Ciri-ciri dari teks negosiasi itu sendiri adalah sebagai berikut.
- Melibatkan dua pihak, atau lebih;
- Berakhir pada perjanjian atau kesepakatan;
- Sebagai sarana penyelesaian masalah bersama, atau menjadi solusi berupa jalan tengah;
- Menghasilkan keputusan yang menguntungkan seluruh pihak yang terlibat;
- Memiliki tujuan praktis, yakni sarana yang memberikan kesepakatan untuk bisa diterima seluruh pihak yang terlibat;
- Mengutamakan kepentingan bersama, alias semua pihak yang terlibat dalam negosiasi;
- Berbicara tentang rencana yang belum terlaksana.
Seperti Apa Struktur Teks Negosiasi?
Dalam praktiknya, negosiasi mungkin terjadi dengan singkat. Namun, ketika ditelaah lagi, ada struktur yang menyusun negosiasi.
Terlebih jika berbicara soal teori, seperti dalam contoh teks negosiasi tentang ekstrakurikuler, terdapat struktur penyusun yang membentuk suatu negosiasi.
1. Orientasi
Struktur ini adalah awalan yang memulai suatu negosiasi. Orientasi bisa berbentuk sapaan, salam, dan sejenisnya.
Bisa pula berbentuk pengenalan masalah, atau pemaparan tentang perbedaan pandangan di antara kedua belah pihak.

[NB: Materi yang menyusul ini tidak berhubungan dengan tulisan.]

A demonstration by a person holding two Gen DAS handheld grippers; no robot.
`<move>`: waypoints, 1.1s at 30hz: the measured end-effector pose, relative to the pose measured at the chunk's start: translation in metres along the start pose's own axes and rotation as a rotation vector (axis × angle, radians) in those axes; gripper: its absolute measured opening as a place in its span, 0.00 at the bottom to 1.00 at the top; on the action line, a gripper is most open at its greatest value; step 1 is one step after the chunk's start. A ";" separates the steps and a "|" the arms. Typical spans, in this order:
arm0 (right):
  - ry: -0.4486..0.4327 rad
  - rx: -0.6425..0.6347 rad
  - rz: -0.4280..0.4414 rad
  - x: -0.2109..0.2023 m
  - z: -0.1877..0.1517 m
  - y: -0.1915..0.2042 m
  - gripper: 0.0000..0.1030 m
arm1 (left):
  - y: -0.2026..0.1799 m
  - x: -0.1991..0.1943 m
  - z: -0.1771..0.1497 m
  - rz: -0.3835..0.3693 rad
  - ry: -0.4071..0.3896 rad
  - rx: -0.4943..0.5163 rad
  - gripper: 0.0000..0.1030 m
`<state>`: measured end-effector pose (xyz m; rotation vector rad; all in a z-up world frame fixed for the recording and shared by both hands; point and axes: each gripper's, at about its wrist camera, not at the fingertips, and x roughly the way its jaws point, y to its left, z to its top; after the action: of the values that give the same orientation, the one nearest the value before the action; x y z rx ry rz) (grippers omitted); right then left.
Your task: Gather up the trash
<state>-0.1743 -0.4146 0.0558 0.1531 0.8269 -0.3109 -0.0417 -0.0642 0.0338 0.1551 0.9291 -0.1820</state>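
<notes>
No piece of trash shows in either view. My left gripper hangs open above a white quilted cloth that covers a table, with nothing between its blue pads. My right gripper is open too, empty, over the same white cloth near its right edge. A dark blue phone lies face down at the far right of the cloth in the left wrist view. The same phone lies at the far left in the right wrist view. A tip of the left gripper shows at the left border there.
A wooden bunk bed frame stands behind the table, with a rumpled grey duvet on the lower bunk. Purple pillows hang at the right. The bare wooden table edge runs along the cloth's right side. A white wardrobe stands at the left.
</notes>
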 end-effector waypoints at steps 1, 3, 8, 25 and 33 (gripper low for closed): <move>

Perbedaan pandangan inilah yang akan dibicarakan, sehingga pihak negosiator dalam contoh teks negosiasi tentang ekstrakurikuler juga akan menyampaikan tujuannya.
2. Pengajuan
Pengajuan menjadi usulan bagaimana masalah harus diselesaikan. Pengajuannya dalam biasanya berupa sanggahan dari pihak yang menerima negosiasi, berisi alasan-alasan tertentu.
3. Penawaran
Negosiasi memang berbicara soal kompromi dan tawar-menawar. Kedua belah pihak nantinya akan saling menawar sebelum kesepakatan akhir diperoleh.
Penawaran dalam contoh teks negosiasi tentang ekstrakurikuler biasanya berupa argumen dari pihak yang mengajukan negosiasi. Argumen ini disampaikan untuk bisa disetujui oleh pihak lawan.
4. Persetujuan
Struktur selanjutnya adalah persetujuan. Bagian ini dapat berupa persetujuan atau penolakan dari pihak lawan. Bentuk persetujuan bisa didukung oleh alasan-alasan tertentu.
5. Penutup
Sebagai bagian terakhir dari struktur teks negosiasi, bagian ini menjadi penegasan dalam prosesnya. Di sini akan didapatkan sebuah kesepakatan atau ketidaksepakatan.
Demikian ulasan tentang contoh teks negosiasi tentang ekstrakurikuler.